Terne plate is a form of tinplate: a thin steel sheet coated with an alloy of lead and tin. The terne alloy was in the ratio of 10-20% tin and the remainder lead. The low tin content made it cheaper than other tinplates.

Terne plate was used for tinsmithed sheet metal goods, such as storage vessels, jugs and funnels, particularly for industrial use with flammable liquids. Unlike tinplate, it was not used for long-term storage or around food items, owing to the high lead content. Terne plate has also been used for roofing, as a cheaper alternative to zinc or lead.

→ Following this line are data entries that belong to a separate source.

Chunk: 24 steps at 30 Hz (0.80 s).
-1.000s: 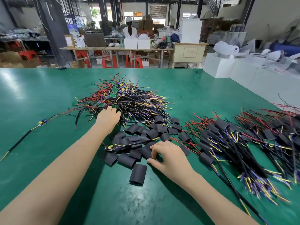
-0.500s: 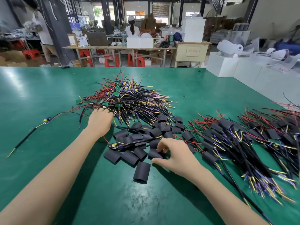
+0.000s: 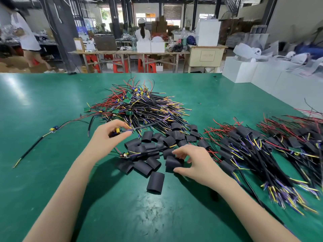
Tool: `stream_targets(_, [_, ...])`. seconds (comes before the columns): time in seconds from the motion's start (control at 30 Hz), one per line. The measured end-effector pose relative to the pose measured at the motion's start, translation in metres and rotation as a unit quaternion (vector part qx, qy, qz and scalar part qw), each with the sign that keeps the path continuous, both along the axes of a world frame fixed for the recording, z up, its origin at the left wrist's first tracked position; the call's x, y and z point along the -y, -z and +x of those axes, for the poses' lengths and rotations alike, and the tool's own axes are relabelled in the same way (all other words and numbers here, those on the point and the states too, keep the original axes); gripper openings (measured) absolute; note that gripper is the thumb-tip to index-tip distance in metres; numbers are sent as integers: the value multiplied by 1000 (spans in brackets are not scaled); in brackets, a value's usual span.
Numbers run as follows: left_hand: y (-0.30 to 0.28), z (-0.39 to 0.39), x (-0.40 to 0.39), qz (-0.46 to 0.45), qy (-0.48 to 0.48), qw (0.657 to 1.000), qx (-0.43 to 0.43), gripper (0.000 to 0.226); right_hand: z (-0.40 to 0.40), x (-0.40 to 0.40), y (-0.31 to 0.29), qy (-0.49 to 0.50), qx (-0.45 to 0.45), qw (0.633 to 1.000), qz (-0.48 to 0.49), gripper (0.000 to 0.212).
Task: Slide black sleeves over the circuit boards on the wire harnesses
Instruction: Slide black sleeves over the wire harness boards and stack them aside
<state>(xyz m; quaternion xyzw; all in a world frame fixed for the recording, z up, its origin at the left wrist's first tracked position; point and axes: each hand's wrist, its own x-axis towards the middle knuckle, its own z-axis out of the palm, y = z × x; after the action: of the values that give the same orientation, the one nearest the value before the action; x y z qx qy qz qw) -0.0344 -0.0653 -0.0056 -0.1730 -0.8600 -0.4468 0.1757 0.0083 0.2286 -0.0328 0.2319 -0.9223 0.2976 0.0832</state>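
Pickup was in hand: a board (image 3: 116, 131) was pinched by the left hand (image 3: 106, 137), a sleeve (image 3: 172, 163) by the right hand (image 3: 194, 163); alignment was likely required next.

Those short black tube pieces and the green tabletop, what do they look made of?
The short black tube pieces look like matte, thin, flexible plastic or rubber sleeving: they lie squashed flat with little shine. The green tabletop looks like a smooth rubbery mat, softly reflecting the window light.
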Motion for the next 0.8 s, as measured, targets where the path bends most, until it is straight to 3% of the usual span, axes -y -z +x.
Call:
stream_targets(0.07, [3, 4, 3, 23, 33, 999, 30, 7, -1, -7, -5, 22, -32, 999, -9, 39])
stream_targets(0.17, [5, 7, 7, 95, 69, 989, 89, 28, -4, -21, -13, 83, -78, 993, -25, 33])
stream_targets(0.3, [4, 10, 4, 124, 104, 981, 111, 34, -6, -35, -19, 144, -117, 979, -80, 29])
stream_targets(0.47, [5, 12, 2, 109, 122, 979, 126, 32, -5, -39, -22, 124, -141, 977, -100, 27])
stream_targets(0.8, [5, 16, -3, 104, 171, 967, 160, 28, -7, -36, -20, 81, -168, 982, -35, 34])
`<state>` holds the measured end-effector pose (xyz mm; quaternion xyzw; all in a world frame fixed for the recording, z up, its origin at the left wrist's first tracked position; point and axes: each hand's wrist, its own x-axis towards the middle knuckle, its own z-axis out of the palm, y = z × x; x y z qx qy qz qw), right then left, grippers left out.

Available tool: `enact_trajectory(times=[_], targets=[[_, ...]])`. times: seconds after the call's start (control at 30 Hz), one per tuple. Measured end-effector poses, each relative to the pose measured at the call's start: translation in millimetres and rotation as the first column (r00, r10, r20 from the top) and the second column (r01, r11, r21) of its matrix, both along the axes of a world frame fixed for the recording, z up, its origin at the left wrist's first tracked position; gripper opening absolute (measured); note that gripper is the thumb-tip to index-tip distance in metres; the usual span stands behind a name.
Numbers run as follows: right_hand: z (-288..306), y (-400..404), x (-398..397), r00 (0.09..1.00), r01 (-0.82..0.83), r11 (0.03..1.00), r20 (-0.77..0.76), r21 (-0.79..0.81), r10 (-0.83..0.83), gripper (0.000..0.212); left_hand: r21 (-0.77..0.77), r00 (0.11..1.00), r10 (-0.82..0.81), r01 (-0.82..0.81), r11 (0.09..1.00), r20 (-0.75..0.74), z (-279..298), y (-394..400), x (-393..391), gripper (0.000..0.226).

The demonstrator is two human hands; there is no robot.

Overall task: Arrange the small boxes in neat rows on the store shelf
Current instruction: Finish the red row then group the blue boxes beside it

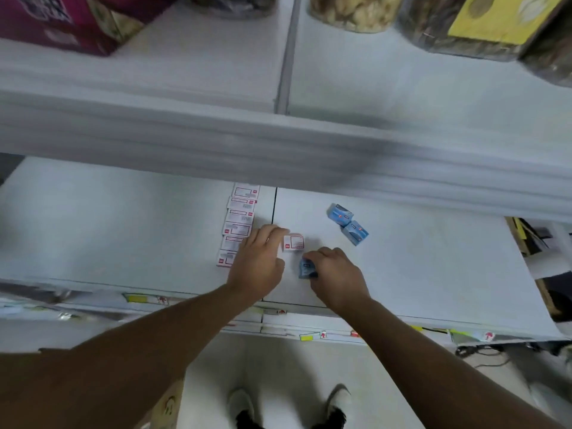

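A column of several white boxes with red print (pixel 240 218) lies on the white lower shelf (pixel 123 218), running front to back. My left hand (pixel 258 261) rests flat beside that column, its fingertips touching a loose white box (pixel 294 243). My right hand (pixel 335 274) is closed on a small blue box (pixel 306 269) just to the right. Two more blue boxes (pixel 340 213) (pixel 355 232) lie askew further back on the right half of the shelf.
An upper shelf edge (pixel 278 150) overhangs the back of the lower shelf. Jars (pixel 356 10) and a magenta carton (pixel 62 20) stand on the upper shelf. Price labels (pixel 312 335) line the front edge. Dark items sit at the far right (pixel 554 292).
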<state>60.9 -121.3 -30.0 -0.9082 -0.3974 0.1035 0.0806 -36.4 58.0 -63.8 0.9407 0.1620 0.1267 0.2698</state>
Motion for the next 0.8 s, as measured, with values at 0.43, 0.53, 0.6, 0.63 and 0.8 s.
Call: enact_trajectory(times=[0.43,0.53,0.6,0.63,0.8], targets=[[-42,18,-8,0.994,0.025,0.986,-0.112,0.168,-0.006,0.062,-0.1,0.975,0.219,-0.22,0.97,-0.026,-18,-36,-53,0.059],[-41,-5,-21,0.964,0.179,0.932,-0.244,0.315,-0.103,0.064,-0.272,0.941,0.336,-0.335,0.902,-0.041,-14,-52,-60,0.062],[-37,-21,-33,0.873,0.399,0.812,-0.446,0.426,-0.195,0.058,-0.481,0.893,0.449,-0.41,0.775,-0.039,-9,-62,-58,0.06],[-33,-26,-38,0.782,0.536,0.714,-0.584,0.45,-0.219,0.052,-0.598,0.86,0.508,-0.431,0.676,-0.045,-8,-66,-56,0.057],[-19,-22,-46,0.3,0.899,0.336,-0.954,0.282,-0.002,0.032,-0.866,0.776,0.63,-0.336,0.371,-0.032,-7,-89,-38,0.04]])
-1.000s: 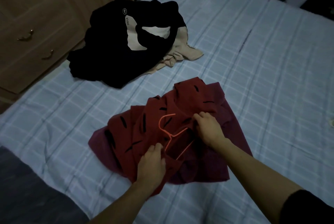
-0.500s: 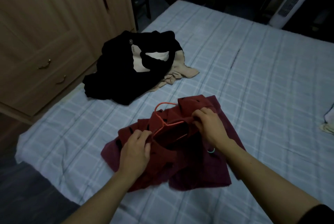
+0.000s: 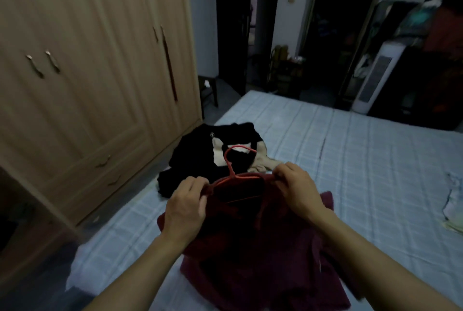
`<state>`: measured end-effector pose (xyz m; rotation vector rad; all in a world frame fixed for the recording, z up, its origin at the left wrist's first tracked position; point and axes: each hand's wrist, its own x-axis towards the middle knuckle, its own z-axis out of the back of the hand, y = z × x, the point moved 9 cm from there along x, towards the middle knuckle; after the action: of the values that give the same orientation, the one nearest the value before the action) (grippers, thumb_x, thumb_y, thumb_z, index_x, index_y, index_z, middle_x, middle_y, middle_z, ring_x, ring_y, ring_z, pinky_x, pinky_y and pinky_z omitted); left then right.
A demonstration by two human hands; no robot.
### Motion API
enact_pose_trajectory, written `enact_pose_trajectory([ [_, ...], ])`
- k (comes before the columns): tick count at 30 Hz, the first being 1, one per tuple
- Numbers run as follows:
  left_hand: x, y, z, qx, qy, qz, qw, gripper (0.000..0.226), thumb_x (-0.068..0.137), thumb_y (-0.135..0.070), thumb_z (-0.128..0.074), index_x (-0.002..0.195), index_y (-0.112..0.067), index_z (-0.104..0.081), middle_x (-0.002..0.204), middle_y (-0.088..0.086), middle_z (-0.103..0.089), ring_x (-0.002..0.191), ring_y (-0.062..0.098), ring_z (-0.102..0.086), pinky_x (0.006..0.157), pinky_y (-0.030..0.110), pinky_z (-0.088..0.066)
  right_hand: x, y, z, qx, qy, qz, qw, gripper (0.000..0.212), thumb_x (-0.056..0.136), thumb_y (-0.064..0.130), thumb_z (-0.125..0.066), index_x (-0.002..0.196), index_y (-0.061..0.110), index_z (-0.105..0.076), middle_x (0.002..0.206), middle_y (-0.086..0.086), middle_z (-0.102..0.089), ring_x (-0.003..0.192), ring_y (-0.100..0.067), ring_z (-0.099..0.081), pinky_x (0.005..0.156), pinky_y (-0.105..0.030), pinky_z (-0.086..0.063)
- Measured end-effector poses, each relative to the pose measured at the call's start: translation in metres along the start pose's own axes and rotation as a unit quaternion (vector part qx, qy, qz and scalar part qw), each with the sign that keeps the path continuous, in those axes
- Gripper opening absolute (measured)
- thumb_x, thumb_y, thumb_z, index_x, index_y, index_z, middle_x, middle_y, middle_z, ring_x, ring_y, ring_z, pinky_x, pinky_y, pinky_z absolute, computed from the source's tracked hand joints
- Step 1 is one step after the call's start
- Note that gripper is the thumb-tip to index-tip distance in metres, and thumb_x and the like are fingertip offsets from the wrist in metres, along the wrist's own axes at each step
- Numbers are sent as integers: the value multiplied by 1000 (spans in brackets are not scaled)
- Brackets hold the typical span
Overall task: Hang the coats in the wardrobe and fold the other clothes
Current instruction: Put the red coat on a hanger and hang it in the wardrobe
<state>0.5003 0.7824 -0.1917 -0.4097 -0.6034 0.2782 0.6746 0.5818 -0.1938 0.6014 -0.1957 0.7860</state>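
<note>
A dark red coat (image 3: pixel 265 255) hangs on a red wire hanger (image 3: pixel 234 167) above the bed. My left hand (image 3: pixel 186 210) grips the coat's left shoulder at the hanger's end. My right hand (image 3: pixel 298 190) pinches the right shoulder at the other end. The hanger's hook points up between my hands. A black garment (image 3: pixel 195 160) with a pale patch lies in a heap on the bed near the wardrobe, on top of a beige garment (image 3: pixel 263 160). The wooden wardrobe (image 3: pixel 87 72) stands at the left with its doors closed.
The bed (image 3: pixel 363 172) has a light blue checked sheet. A pale cloth (image 3: pixel 453 205) lies at the bed's right edge. A white tower fan (image 3: pixel 373 80) stands beyond the bed. A dark doorway (image 3: pixel 235 22) is behind, next to the wardrobe.
Both hands have lifted the red coat on its hanger up off the bed. The view has tilted up toward the wardrobe and the room.
</note>
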Motion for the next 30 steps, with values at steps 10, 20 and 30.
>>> enact_pose_trajectory([
  [10, 19, 36, 147, -38, -109, -20, 993, 29, 80, 4, -64, 96, -19, -57, 90, -3, -54, 81, 18, -54, 71, 40, -50, 45, 159, 61, 5, -96, 49, 994, 11, 86, 19, -69, 85, 26, -61, 85, 11, -57, 79, -13, -55, 74, -38, -49],
  [20, 70, 33, 244, 4, -238, -10, 971, 25, 82, 1, -67, 97, -18, -60, 92, -4, -57, 81, 18, -57, 68, 27, -43, 98, 232, 113, 64, -181, 89, 977, 12, 87, 18, -71, 91, 24, -62, 91, 10, -57, 83, -9, -56, 78, -39, -54],
  [30, 111, 12, 343, 134, -335, -27, 932, 24, 81, 4, -69, 99, -11, -64, 93, 1, -61, 88, 21, -58, 80, 34, -51, 157, 291, 141, 151, -215, 203, 943, 10, 86, 22, -72, 92, 21, -64, 90, 11, -57, 80, -6, -56, 74, -31, -54],
])
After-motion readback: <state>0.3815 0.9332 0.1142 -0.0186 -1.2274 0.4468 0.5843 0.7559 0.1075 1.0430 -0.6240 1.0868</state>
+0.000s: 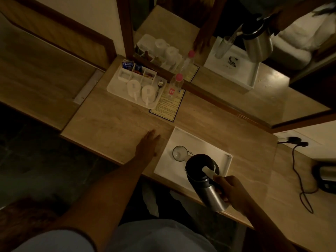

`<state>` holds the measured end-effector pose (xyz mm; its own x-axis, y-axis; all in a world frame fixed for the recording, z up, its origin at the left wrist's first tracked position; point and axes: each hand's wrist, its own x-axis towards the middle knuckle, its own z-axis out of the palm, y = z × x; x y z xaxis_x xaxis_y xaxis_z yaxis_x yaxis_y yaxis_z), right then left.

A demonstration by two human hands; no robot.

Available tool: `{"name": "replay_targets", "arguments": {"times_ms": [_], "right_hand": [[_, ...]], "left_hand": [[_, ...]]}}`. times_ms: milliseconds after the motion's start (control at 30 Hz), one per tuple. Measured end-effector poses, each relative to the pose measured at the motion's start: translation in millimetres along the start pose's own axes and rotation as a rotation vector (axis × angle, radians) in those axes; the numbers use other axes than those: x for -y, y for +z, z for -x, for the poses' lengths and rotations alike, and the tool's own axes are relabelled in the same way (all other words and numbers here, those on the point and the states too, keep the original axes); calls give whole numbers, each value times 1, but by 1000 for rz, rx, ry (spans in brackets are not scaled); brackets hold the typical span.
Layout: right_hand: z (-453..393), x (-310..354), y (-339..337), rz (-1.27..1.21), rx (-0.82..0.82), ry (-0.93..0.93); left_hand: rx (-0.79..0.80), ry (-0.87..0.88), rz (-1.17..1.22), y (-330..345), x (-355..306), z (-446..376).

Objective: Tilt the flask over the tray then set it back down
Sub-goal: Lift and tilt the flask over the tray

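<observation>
A steel flask [209, 186] with a black top is held in the air, tilted toward the far left over the white tray [183, 137]. My right hand [231, 188] grips its handle on the near-right side. A clear glass [179, 153] stands in the tray, just beyond the flask's black top. My left hand [148, 145] rests flat on the wooden counter, fingers spread, to the left of the tray and touching nothing else.
At the back left a white tea tray [112, 88] holds two cups, a spoon and sachets. A pink-capped bottle [175, 84] stands on a printed card against the mirror. A black cable [298, 171] runs along the counter at the right.
</observation>
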<state>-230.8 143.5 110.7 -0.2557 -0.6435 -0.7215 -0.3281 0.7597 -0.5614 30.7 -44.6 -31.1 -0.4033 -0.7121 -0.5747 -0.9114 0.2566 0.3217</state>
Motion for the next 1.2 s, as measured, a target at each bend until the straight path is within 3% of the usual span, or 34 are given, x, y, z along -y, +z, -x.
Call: {"name": "replay_targets", "arguments": {"times_ms": [1200], "right_hand": [[-10, 27, -6, 137, 39, 147]], "left_hand": [[5, -8, 8, -1, 1, 0]]}}
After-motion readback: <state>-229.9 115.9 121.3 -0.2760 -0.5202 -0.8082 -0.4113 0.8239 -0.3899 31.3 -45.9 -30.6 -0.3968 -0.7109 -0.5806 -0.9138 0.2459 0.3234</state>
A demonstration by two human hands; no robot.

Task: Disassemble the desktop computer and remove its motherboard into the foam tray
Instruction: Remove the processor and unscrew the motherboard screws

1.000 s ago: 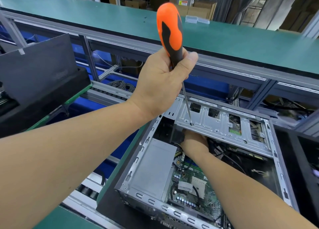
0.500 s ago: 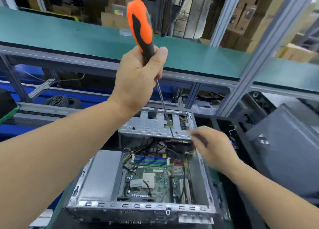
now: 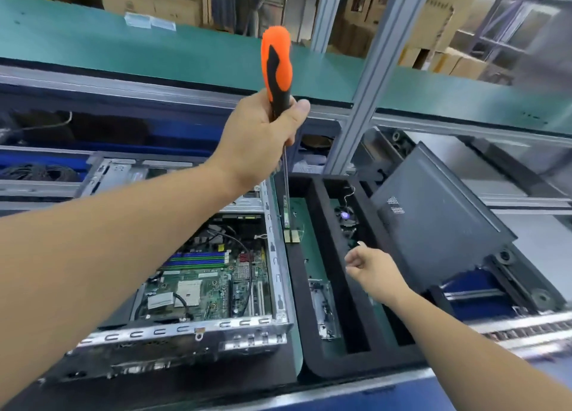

Until 2012 lead had been replaced with the metal zinc and was used in the ratio of 50% tin and 50% zinc. This alloy had a low melting point of approximately 360 F but is no longer available. Today terne-coated metal is coated with 99.9% tin, instead of hot-dipping, a more consistent galvanic deposition process is applied. Additionally the substrate has been changed from steel to stainless steel, benefitting from the corrosion resistance of stainless steel alloys. The pure tin alloy makes soldering easier, as the melting point is homogenised and doesn't need to match the melting point of two metals with different melting temperatures.

==Use==

Terne was historically used to coat sheet steel to inhibit corrosion. It was one of the cheapest alloys suitable for this, and the tin content was kept at a minimum while still adhering to a hot-dipped iron sheet, to minimize the cost.

Historical terne metal must be painted. Terne metal can last 90 years or more if the paint is maintained. Terne-coated stainless steel (TCS II or Roofinox), or copper is commonly used to replace terne metal roofs as either material will outlast terne metal. Terne-coated stainless steel roofing can last 100 years or more unpainted; copper roofing can last 50 years or more unpainted.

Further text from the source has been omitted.